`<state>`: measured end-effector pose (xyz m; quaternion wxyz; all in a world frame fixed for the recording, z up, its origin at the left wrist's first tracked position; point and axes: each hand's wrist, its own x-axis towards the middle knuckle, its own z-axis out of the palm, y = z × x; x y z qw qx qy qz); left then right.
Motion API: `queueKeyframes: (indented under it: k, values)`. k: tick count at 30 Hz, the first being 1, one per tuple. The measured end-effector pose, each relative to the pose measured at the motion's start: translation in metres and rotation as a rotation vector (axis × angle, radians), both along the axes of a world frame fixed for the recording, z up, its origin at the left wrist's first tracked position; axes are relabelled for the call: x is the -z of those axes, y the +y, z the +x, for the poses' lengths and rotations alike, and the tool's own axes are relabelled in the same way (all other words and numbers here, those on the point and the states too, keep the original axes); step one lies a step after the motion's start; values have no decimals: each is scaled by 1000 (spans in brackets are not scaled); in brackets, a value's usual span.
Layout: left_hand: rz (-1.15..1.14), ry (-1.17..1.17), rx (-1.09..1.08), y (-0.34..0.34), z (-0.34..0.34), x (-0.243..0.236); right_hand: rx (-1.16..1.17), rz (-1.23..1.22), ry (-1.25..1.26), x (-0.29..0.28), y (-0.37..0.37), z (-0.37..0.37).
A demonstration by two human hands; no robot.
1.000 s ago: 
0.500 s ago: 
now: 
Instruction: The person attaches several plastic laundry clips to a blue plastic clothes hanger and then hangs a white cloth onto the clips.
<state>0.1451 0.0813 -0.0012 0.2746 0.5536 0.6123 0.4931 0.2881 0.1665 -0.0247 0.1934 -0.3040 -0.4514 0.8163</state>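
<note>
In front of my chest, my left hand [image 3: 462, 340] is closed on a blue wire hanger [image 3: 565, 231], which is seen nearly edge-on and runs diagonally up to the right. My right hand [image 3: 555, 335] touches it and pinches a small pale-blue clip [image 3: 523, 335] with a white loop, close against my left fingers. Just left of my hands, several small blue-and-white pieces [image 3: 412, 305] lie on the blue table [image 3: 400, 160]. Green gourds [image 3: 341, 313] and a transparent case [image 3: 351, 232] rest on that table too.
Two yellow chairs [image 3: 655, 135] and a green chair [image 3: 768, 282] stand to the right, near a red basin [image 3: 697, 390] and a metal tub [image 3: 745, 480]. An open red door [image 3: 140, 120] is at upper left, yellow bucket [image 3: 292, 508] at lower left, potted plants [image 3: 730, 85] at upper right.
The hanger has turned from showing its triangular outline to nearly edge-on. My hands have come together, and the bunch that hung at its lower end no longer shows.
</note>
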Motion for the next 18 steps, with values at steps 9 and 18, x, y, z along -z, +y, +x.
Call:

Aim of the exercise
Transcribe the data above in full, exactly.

Solution to this problem
`<state>`: measured end-effector pose (xyz m; quaternion wxyz; all in a world frame fixed for the recording, z up, its origin at the left wrist's first tracked position; point and axes: each hand's wrist, its own x-axis towards the middle knuckle, its own z-axis out of the palm, y = z × x; x y z qw qx qy qz); left then right.
Motion API: `queueKeyframes: (indented under it: k, values)`. k: tick count at 30 Hz, the first being 1, one per tuple. The measured end-effector pose, each relative to the pose measured at the motion's start: translation in metres and rotation as a rotation vector (axis × angle, radians), both along the axes of a world frame fixed for the recording, z up, its origin at the left wrist's first tracked position; axes are relabelled for the call: x is the -z of those axes, y the +y, z the +x, for the poses' lengths and rotations alike, and the tool's own axes are relabelled in the same way (all other words and numbers here, those on the point and the states too, keep the original axes); step one lies a step after the motion's start; values have no decimals: each is scaled by 1000 (spans in brackets are not scaled); in brackets, a value's usual span.
Layout: left_hand: rz (-1.15..1.14), ry (-1.17..1.17), rx (-1.09..1.08), y (-0.34..0.34), z (-0.34..0.34), x (-0.243..0.236); right_hand: rx (-1.16..1.17), rz (-1.23..1.22), ry (-1.25..1.26), x (-0.29..0.28), y (-0.37..0.37), z (-0.37..0.37).
A demonstration by two human hands; no robot.
1.000 s ago: 
0.500 s ago: 
now: 
Instruction: The person attaches several plastic laundry clips to a blue plastic clothes hanger and then hangs a white cloth onto the clips.
<state>0.1451 0.0813 -0.0012 0.2746 0.5536 0.6123 0.4931 0.2881 0.1665 -0.0247 0.1934 -0.3040 -0.4514 0.8163</state>
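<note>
In front of my chest, my left hand [image 3: 462, 340] is closed on a blue wire hanger [image 3: 565, 231], which is seen nearly edge-on and runs diagonally up to the right. My right hand [image 3: 555, 335] touches it and pinches a small pale-blue clip [image 3: 523, 335] with a white loop, close against my left fingers. Just left of my hands, several small blue-and-white pieces [image 3: 412, 305] lie on the blue table [image 3: 400, 160]. Green gourds [image 3: 341, 313] and a transparent case [image 3: 351, 232] rest on that table too.
Two yellow chairs [image 3: 655, 135] and a green chair [image 3: 768, 282] stand to the right, near a red basin [image 3: 697, 390] and a metal tub [image 3: 745, 480]. An open red door [image 3: 140, 120] is at upper left, yellow bucket [image 3: 292, 508] at lower left, potted plants [image 3: 730, 85] at upper right.
The hanger has turned from showing its triangular outline to nearly edge-on. My hands have come together, and the bunch that hung at its lower end no longer shows.
</note>
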Motion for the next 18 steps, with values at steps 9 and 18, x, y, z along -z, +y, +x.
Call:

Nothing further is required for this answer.